#### Work item
Give every line of the listing word for word, beginning at the first and including the line with "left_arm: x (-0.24" as the last.
◆ ◆ ◆ ◆
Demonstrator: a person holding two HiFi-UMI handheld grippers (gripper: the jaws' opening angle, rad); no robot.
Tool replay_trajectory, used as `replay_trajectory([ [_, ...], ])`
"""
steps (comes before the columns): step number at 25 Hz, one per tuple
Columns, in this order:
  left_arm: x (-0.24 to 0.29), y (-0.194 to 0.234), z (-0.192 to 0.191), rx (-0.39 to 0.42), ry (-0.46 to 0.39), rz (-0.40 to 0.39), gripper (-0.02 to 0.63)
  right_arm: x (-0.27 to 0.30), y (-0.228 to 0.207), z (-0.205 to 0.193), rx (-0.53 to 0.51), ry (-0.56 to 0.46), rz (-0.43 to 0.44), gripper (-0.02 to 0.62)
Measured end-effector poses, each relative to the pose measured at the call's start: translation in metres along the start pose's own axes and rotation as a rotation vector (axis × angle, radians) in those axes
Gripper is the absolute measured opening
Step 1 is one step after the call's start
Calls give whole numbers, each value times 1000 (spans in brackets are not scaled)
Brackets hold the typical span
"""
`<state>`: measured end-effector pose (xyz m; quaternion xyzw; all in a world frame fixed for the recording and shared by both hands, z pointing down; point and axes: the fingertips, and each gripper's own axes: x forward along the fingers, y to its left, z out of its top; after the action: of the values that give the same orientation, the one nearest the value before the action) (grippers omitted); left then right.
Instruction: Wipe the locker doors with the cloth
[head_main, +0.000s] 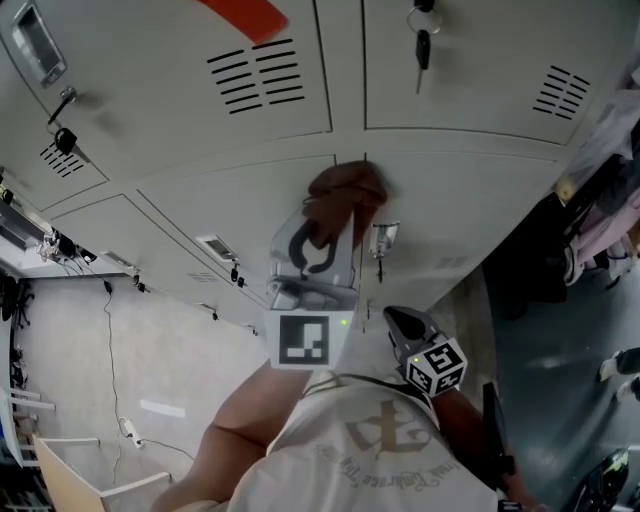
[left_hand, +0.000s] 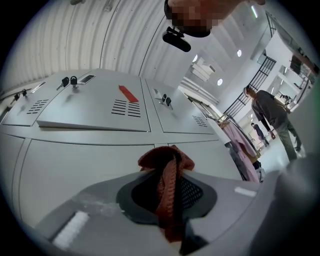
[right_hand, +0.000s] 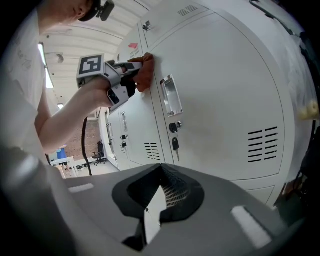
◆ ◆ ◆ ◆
#### Output of the task
Demonstrator: a person holding two HiFi-UMI handheld grippers (gripper: the jaws' opening angle, rad); no robot.
Tool replay_trajectory, used as `replay_trajectory([ [_, ...], ])`
"""
steps (comes before the columns): step number at 25 Hz, one per tuple
Columns, in this order:
  left_arm: x (-0.24 to 0.29), y (-0.194 to 0.234), z (-0.192 to 0.191), rx (-0.39 to 0.42), ry (-0.46 to 0.39), rz (-0.40 to 0.39), gripper (-0.02 to 0.63)

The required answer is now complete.